Le Raphus cucullatus, plus connu sous le nom de dodo, est un oiseau terrestre incapable de voler, à l’apparence attachante et sympathique, qui a succombé à la colonisation humaine incontrôlée. Les marins néerlandais ont mentionné son existence pour la première fois en 1598 sur l’île Maurice, située à l’est de Madagascar. Au cours du siècle suivant, la chasse pratiquée par les marins ainsi que l’introduction d’espèces invasives ont conduit à son extinction, moins de cent ans après le premier contact avec l’homme.

Malheureusement pour le dodo, le désir égoïste de l’humanité pour la terre et le confort est entré en conflit avec l’équilibre naturel de l’île Maurice, entraînant la disparition de cette espèce remarquable. Son extinction a depuis contribué à sensibiliser le public au rôle croissant de l’homme dans l’extinction des espèces à l’échelle mondiale.

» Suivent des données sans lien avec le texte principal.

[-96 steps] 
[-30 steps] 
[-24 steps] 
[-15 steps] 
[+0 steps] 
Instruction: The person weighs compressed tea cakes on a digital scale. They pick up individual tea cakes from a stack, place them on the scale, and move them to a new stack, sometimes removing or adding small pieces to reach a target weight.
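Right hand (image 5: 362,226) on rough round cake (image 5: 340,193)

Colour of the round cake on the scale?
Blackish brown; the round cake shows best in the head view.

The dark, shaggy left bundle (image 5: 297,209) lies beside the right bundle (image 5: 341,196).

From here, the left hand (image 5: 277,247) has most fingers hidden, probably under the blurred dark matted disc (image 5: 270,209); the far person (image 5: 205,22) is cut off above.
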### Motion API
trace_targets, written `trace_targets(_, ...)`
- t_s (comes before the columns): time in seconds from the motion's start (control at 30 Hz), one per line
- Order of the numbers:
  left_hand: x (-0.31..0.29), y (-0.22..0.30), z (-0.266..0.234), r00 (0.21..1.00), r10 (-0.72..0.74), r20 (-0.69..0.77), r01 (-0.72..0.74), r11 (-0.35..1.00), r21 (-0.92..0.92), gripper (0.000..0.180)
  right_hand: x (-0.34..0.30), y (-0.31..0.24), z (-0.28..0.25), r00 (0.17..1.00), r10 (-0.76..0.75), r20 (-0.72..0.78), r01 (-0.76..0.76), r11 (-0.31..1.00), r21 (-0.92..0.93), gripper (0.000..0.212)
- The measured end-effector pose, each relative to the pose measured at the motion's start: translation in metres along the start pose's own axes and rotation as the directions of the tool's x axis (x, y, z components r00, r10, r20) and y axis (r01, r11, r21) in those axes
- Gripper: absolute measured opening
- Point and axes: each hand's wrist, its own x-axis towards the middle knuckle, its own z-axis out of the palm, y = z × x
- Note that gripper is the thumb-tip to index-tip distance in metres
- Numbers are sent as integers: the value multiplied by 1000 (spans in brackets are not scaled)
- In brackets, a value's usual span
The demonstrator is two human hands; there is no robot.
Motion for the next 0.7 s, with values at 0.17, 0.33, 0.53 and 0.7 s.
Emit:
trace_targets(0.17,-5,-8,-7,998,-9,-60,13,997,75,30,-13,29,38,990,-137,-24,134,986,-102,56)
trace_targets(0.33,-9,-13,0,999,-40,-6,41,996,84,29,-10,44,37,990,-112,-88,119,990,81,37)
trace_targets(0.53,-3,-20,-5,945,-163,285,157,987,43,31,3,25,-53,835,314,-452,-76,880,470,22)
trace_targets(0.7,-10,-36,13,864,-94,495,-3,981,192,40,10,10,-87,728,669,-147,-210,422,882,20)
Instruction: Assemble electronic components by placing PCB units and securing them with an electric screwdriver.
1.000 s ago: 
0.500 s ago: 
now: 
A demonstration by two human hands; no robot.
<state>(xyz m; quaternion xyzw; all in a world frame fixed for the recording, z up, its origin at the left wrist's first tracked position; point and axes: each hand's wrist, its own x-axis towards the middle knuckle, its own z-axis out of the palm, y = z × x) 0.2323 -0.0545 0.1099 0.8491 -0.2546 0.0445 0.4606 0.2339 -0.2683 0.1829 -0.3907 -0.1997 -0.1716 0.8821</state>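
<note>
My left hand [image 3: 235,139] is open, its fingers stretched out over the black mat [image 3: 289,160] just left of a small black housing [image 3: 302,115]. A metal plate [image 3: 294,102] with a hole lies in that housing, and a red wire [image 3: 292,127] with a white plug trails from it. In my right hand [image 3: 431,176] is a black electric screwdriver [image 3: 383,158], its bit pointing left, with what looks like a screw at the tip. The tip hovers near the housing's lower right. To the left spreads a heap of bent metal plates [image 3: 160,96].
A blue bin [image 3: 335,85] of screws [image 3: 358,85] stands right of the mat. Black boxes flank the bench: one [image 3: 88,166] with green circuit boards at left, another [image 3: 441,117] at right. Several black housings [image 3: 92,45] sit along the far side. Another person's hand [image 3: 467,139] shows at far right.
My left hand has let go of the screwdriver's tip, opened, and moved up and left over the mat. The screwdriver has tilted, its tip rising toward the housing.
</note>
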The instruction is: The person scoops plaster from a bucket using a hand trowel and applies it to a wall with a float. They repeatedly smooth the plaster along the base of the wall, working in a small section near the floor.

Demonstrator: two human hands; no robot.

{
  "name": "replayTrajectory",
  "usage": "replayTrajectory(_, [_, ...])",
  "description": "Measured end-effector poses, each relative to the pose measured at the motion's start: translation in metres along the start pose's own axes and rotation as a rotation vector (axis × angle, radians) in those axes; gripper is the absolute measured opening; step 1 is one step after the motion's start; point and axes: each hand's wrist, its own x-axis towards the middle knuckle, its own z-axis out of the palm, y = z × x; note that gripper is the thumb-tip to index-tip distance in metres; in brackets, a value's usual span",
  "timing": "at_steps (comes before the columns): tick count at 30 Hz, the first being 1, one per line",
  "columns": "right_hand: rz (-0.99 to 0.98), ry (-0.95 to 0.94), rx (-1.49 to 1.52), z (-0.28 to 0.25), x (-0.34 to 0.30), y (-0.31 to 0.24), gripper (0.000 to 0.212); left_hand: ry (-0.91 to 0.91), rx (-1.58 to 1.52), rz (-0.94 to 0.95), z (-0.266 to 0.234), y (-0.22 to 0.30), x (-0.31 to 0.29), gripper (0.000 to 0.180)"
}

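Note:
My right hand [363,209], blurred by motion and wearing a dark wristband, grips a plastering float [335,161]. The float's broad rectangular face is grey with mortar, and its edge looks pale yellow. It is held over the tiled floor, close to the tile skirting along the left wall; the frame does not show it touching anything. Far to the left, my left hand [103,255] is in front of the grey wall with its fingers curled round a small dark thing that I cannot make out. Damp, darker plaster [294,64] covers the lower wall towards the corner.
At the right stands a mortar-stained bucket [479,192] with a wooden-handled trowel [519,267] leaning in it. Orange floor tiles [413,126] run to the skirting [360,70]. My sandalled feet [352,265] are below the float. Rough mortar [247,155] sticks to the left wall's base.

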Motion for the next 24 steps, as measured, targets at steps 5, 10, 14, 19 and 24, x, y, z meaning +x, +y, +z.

Le dodo vivait dans les zones boisées le long du littoral de l’île Maurice. Les premiers récits néerlandais décrivent son comportement : il était herbivore et se nourrissait de noix, de graines, de bulbes et de fruits. Bien qu’incapable de voler, ses petites ailes étaient probablement utilisées pour les parades et l’équilibre. Ses pattes robustes étaient puissantes et lui permettaient de se déplacer et de manœuvrer avec rapidité. Il possédait également un bec étonnamment puissant pour un animal à l’apparence si inoffensive, qu’il utilisait pour se défendre.

En raison de son attitude peu farouche, les colons pensaient que l’oiseau était stupide ou dépourvu de peur. Pour certains, la viande de dodo était peu appétissante, tandis que d’autres l’appréciaient malgré sa texture coriace.